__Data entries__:

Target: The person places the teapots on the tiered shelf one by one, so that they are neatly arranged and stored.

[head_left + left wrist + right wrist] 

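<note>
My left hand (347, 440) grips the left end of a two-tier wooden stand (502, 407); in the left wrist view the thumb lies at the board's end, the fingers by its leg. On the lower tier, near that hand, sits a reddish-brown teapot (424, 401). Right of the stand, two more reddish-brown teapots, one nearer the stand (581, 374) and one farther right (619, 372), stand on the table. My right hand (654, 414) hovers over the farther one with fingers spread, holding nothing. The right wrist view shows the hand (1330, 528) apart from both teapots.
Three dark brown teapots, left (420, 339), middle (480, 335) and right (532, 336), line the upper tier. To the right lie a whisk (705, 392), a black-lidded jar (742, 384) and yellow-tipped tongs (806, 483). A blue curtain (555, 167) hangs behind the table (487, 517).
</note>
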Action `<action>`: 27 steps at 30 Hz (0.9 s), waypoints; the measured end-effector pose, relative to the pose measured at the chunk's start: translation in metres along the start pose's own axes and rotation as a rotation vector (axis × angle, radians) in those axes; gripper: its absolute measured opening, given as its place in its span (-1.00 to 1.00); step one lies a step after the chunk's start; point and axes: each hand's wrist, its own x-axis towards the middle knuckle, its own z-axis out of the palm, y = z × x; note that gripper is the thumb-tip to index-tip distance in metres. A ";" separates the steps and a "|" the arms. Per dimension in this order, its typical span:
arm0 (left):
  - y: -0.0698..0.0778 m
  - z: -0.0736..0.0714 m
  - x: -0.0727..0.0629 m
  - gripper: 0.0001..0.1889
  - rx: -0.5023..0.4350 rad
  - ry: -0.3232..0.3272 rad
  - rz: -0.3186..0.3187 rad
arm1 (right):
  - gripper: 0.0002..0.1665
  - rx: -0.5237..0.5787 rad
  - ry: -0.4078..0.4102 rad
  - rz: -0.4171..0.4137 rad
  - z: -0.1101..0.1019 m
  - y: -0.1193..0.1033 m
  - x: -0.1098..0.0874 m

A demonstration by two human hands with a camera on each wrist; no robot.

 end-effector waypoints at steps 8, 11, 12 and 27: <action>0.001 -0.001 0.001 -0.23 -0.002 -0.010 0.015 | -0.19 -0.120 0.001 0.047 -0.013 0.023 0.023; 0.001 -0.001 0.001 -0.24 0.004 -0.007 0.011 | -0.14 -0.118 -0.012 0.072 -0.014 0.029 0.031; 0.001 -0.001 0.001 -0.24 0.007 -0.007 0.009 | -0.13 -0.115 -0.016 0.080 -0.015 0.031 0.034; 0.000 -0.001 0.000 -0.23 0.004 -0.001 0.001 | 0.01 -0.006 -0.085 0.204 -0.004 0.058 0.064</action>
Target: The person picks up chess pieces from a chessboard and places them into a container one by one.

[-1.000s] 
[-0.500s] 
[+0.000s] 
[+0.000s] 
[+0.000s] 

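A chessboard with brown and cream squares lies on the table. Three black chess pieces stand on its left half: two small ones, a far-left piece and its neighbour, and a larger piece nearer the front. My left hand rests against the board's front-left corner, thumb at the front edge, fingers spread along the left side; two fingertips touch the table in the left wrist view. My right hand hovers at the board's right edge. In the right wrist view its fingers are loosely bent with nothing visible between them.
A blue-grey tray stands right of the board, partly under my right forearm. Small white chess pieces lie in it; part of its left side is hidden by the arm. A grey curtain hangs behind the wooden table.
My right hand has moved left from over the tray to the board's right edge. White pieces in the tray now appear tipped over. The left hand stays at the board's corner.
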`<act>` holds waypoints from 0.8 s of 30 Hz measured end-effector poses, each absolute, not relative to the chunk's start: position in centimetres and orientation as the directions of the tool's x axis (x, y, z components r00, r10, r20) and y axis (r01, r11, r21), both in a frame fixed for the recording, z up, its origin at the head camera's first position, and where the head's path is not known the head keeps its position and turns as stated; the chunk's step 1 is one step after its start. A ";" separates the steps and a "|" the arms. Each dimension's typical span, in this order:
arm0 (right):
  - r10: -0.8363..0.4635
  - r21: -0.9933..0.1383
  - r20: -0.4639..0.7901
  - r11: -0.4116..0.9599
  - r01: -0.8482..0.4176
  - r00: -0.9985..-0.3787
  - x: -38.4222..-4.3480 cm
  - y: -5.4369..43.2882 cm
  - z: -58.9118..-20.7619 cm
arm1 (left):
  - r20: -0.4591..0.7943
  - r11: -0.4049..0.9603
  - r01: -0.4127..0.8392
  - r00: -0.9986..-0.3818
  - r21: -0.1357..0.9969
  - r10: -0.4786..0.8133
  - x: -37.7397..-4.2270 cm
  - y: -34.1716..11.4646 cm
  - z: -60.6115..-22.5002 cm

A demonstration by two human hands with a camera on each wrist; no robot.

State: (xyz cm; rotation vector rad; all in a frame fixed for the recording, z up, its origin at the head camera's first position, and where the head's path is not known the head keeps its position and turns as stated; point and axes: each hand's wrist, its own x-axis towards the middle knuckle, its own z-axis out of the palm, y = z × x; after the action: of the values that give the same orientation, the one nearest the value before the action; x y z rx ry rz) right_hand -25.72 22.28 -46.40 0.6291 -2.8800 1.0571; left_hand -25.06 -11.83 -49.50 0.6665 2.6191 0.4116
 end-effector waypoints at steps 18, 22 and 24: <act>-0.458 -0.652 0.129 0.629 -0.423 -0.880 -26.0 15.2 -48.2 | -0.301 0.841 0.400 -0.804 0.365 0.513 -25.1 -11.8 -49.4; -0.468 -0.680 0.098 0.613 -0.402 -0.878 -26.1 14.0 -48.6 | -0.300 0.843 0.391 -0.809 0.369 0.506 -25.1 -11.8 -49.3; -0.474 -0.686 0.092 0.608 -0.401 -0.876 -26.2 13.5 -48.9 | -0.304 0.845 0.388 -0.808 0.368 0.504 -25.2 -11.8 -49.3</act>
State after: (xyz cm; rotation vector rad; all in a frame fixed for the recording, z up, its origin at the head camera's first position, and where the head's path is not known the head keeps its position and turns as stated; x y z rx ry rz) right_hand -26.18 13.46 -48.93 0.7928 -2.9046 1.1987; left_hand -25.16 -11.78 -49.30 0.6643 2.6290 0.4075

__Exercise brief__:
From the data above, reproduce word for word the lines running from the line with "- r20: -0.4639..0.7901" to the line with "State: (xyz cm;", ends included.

__Response to the exercise__:
  - r20: -0.4639..0.7901
  - r11: -0.4116..0.9599
  - r01: -0.8482..0.4176
  - r00: -0.9985..-0.3787
  - x: -38.4222..-4.3480 cm
  - y: -5.4369..43.2882 cm
  - z: -58.9118..-20.7619 cm
arm1 (left):
  - r20: -0.4591..0.7943
  - r11: -0.4049..0.9603
  - r01: -0.4127..0.8392
  - r00: -0.9986..-0.3818
  - r21: -0.1357..0.9969
  - r10: -0.4786..0.8133
  - x: -37.7397..-4.2270 cm
  - y: -34.1716..11.4646 cm
  - z: -60.6115..-22.5002 cm

A demonstration by two human hands with a camera on each wrist; no robot.

State: (xyz cm; rotation vector rad; all in a frame fixed for the recording, z up, its origin at the head camera's first position, and where the head's path is not known the head keeps its position and turns as stated; point and axes: each hand's wrist, its own x-axis towards the middle knuckle, its own z-axis out of the palm, y = z × x; after the action: of the values that give the same orientation, the one nearest the value before the action; x y z rx ry rz) right_hand -25.72 22.28 -46.40 0.6291 -2.8800 1.0571; left_hand -25.06 -11.83 -49.50 0.6665 2.6191 0.4116

The requested output has been produced.